Я показал убогость последнего “малька”.
— Не густо, — засопел рулевой, выпятив нижнюю губу.
Я причмокнул, достав из кармана две сотенные бумажки.
— Откуда? — удивился Толик. — Неужели, как все нормальные люди, начал воровать? — “пошутил” хозяин эмоба. — Идет, — порадовался он за нас обоих, от себя прибавил еще две бумажки, точно такие же. — Давай заглянем к одному барыге, возьмем у него пару ящиков сла-авной барма-тухи, согласен?
Я махнул рукой, соглашаясь на любые варианты.

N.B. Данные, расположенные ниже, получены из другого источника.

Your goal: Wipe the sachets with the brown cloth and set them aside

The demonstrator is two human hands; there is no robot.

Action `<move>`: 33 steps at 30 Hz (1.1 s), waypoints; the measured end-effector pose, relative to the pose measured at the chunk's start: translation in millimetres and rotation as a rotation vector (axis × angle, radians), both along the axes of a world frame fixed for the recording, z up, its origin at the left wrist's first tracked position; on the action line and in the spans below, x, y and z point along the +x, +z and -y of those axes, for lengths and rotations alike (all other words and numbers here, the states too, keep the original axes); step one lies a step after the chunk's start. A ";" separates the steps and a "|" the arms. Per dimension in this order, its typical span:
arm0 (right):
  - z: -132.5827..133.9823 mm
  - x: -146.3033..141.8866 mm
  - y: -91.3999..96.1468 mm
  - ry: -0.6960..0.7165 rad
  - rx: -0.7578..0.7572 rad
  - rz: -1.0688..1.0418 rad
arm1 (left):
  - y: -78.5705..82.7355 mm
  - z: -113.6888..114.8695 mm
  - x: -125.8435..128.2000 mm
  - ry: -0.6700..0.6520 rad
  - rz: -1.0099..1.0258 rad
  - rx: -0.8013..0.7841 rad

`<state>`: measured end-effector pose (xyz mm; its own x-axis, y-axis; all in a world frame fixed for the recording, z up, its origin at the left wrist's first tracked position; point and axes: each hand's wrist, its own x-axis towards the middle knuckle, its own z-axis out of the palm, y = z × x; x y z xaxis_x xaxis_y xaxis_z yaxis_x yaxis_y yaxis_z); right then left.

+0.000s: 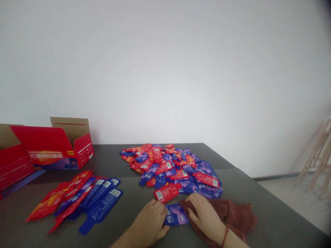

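Note:
A blue-and-purple pouch (177,215) lies flat on the table in front of me. My left hand (152,220) is closed on its left end, thumb low and fingers along the top. Bunched under my right hand (205,215) is a brown cloth (239,217), which covers the pouch's right end. The right fingers curl over the cloth and press it down on the pouch. Just beyond my left hand, a red pouch (168,193) rests at the near edge of a large mixed heap of red and blue pouches (165,167).
To the left, several red and blue pouches (103,206) lie fanned out on the dark table (227,179). Behind them stands an open red carton (54,151), with another red carton (15,162) at the far left. A wooden stand (317,158) is on the floor at right.

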<state>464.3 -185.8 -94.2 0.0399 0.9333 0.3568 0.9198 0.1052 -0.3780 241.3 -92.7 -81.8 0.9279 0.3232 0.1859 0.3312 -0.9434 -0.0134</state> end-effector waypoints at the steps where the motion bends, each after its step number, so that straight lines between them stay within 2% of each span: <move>1: 1.1 2.5 -1.1 -0.038 0.002 0.003 | 0.1 -0.8 0.5 -0.004 0.000 0.003; 3: -1.3 1.6 -1.6 -0.090 0.004 0.003 | -0.7 -1.4 2.4 -0.014 0.008 0.014; 6: -8.8 -11.8 1.1 -0.089 0.002 0.020 | -2.8 -1.2 5.1 -0.023 0.029 0.039; 11: -2.7 -38.6 6.5 0.116 -0.004 0.091 | -2.6 0.3 4.3 -0.021 0.045 0.047; 14: 10.5 -39.1 6.6 0.218 -0.027 0.118 | 0.1 1.8 2.0 -0.018 0.029 0.029; 16: 16.3 -32.3 5.4 0.206 -0.033 0.097 | 1.7 2.4 1.1 -0.012 0.025 0.026; 18: 16.0 -23.9 4.0 0.134 -0.027 0.071 | 2.8 2.0 1.2 -0.013 0.029 0.023; 23: -10.7 -22.6 5.8 -0.051 -0.042 0.101 | 4.6 -1.0 3.0 -0.039 0.035 0.008; 26: -26.0 -39.7 8.9 -0.014 -0.031 0.123 | 3.3 -2.4 3.4 -0.047 0.053 -0.006; 29: -27.5 -54.5 8.4 0.087 0.013 0.119 | 0.2 -2.9 2.8 -0.058 0.095 -0.022; 31: -23.7 -54.9 6.4 0.116 0.024 0.113 | -1.4 -2.6 2.3 -0.066 0.097 -0.014; 33: -21.6 -46.5 4.8 0.086 0.015 0.109 | -2.2 -1.9 2.4 -0.069 0.073 0.013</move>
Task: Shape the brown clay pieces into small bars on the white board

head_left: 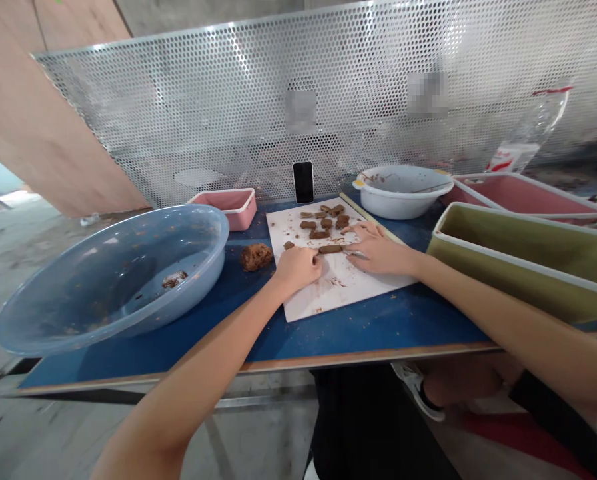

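A short brown doughy bar (331,249) lies on a white board (303,303), between my two hands. My left hand (298,265) is closed in a fist at the bar's left end; whatever its fingers grip is hidden. My right hand (376,250) rests at the right end with its fingers stretched out and apart. A thin pale strip shows between its fingers and thumb, too small to name. Several more brown pieces (327,224) lie farther back on the board, with crumbs around them. A larger brown lump (256,257) sits on the blue table left of the board.
A big blue basin (198,283) stands at left, a small pink tub (242,212) behind it. A phone (303,182) leans on the perforated metal panel (203,100). At right are a white basin (403,203), a pink tray (538,193), a green bin (503,257) and a plastic bottle (523,143).
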The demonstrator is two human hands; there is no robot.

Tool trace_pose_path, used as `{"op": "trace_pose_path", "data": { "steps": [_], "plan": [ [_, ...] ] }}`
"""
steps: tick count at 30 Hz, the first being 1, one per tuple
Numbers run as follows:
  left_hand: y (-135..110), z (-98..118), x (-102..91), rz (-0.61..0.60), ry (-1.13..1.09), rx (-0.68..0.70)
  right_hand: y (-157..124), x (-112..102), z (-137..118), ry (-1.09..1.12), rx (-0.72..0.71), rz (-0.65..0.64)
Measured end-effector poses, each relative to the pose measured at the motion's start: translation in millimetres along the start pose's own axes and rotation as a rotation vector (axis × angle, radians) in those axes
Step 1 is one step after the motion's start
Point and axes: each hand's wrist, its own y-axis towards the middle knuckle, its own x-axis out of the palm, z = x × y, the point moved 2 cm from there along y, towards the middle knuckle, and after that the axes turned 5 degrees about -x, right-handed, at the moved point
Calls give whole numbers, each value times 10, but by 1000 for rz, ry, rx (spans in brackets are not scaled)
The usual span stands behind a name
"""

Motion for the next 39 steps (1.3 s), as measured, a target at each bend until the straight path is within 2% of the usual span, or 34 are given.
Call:
{"op": "trace_pose_path", "data": {
  "steps": [9,13,18,24,31,39],
  "plan": [
    [-6,21,-5,8,57,17,-22,-74,-167,-282,-114,116],
    [1,17,19,6,63,34,-31,-76,-222,-331,-146,125],
    [-6,22,27,-3,58,30,-26,-97,-242,-265,-123,113],
    [6,-8,13,82,2,-47,25,-130,-161,-115,46,170],
    [4,-40,-15,112,-57,-95,48,-75,-51,-33,115,193],
    [-5,-54,-49,179,-50,-151,21,-26,-154,-55,-80,46]
  ]
}}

Круто мы запили, как никогда: добровольное принятие алкоголя сменялось насильственным появлением бредовых сновидений. Моя душа, плача и сморкаясь, рассказывала собутыльнику о русалке, о чувстве, которое она возродила во мне, о любви и нежности… Толик, плача в ответ еще горше, твердил, что не верит ни единому моему слову, но рад за меня, рад за Мару, рад за себя, рад за девушку по имени Лиззи — я так и не понял, кто она есть такая… — рад за всех влюбленных на планете Земля, рад за всех существ в обозримом секторе Галактики… Какое-то время мы нелицеприятно обсуждали его жену, его тещу, а потом, как? перешли к деловым разговорам о работе.
— Дурак ты! — сказал Толик.
— Дурак… — согласился я.
— Бросить работу в НИИ Робототехники! Столько возможностей: выноси — не хочу!
— Дурак, да не совсем, — я попытался покачать указательным пальцем перед носом своего друга, но он, мой палец, наотрез отказывался принимать вертикальное положение. Я схватил нож, замахнулся: палец, предвидя неладное, спрятался под стол.
— Знай же, друг Толька, что я сторожу теперь собственную продукцию прошлых лет. Да-а, так вот; и надо отметить, делаю служебную карьеру охранника — интенсивно, радикально и… это…, успешно… — язык, следуя дурному примеру, заразился от указательного пальца, восстал против меня, двинулся вперёд своей собственной дорогой. Я едва догнал его — моему языку автономия не положена — вернул за частокол зубов, но язык, пьянь болотная, продолжал шуметь. — Неделю назад выловили несуна. Изъяли тридцать микросхем, пятьдесят универсальных пьезокристаллов и сотню с хвостиком микродисков, по тысяче килобайт каждый… Этот гад утверждал, что подобрал их на снегу, на складском дворе.
— А сам ц… п… у-упер… упер, да? — спросил Толик, наводя на меня глаза-бинокли с зашторенными линзами.
— Нет! — ответил я и заплакал. — Ты знаешь, самое смешное — он оказался прав. Но: но! Пусть гниет на снегу, а не поступает на блэк-рынок, в среду спекулянтов, пусть не превращается в грязные бумажки и не липнет к их рукам…
И тут… открылась дверь: неделя исчезла, будто не было ее никогда.
Я резко протрезвел. Толик, переодевшись, обрел облик преуспевающего администратора, пригласил меня в эмоб, довез до дома. Мы взбежали по лестнице, захлебываясь в винных парах, распахнули незапертую дверь квартиры: никого не было в комнате, никого не было в кухне… я выскочил на балкон. Из ванной, громовыми раскатами, меня накрыл хохот Толика. Он скрючился, сложился пополам, трясущимися руками сжимая живот, сдерживаясь из последних сил, чтобы не лопнуть:
— Это… — он едва мог говорить, — и есть она, твоя любимая русалка?
В воде, каменным монолитом, застыла огромная зубастая щука.